━━━ Data below ━━━

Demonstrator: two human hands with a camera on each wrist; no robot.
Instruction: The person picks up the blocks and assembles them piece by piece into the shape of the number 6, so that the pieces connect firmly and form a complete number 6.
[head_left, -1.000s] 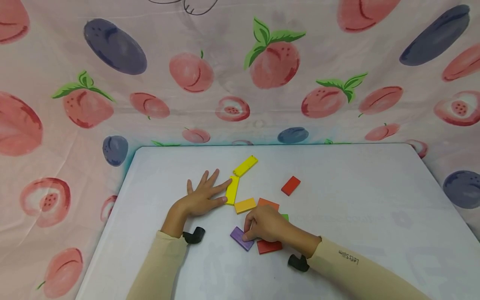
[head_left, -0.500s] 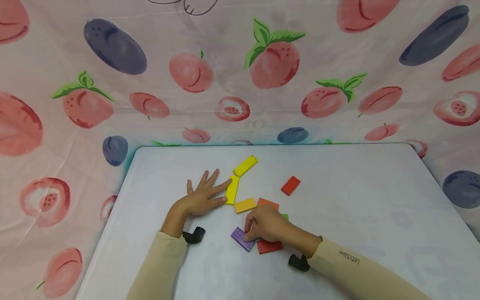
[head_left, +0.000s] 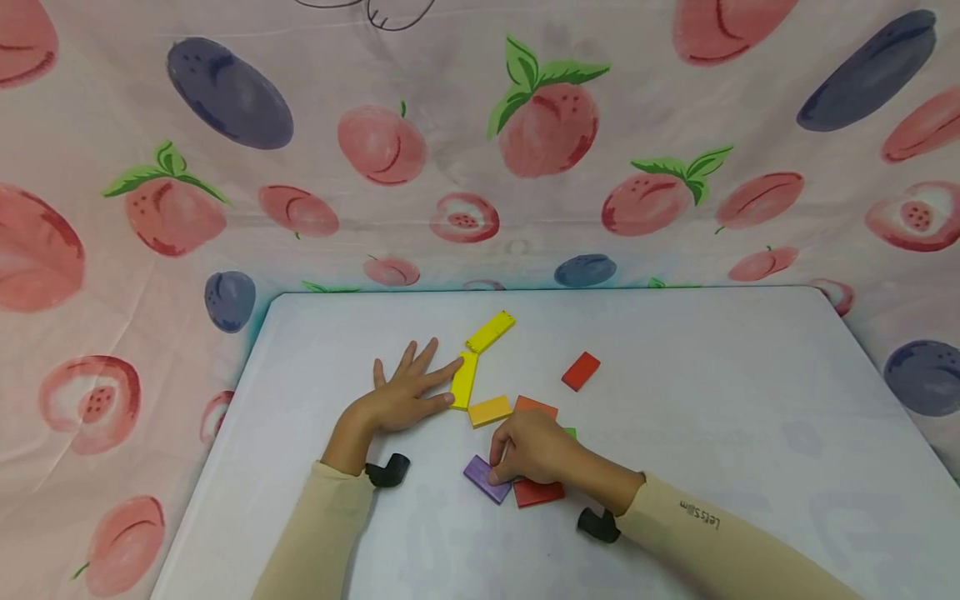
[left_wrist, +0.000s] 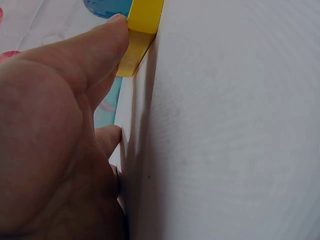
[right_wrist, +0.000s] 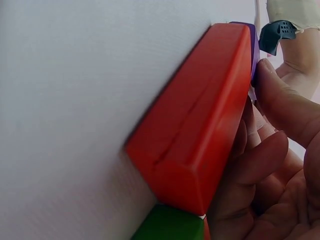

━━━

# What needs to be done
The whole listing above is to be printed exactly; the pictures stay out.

# Exercise response
Demonstrator: two human hands with a camera on each wrist; no robot.
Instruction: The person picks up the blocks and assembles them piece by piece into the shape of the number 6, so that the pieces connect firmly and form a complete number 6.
[head_left, -1.000s] 
[head_left, -0.500s] 
[head_left, +0.000s] 
[left_wrist, +0.000s] 
[right_wrist, +0.000s] 

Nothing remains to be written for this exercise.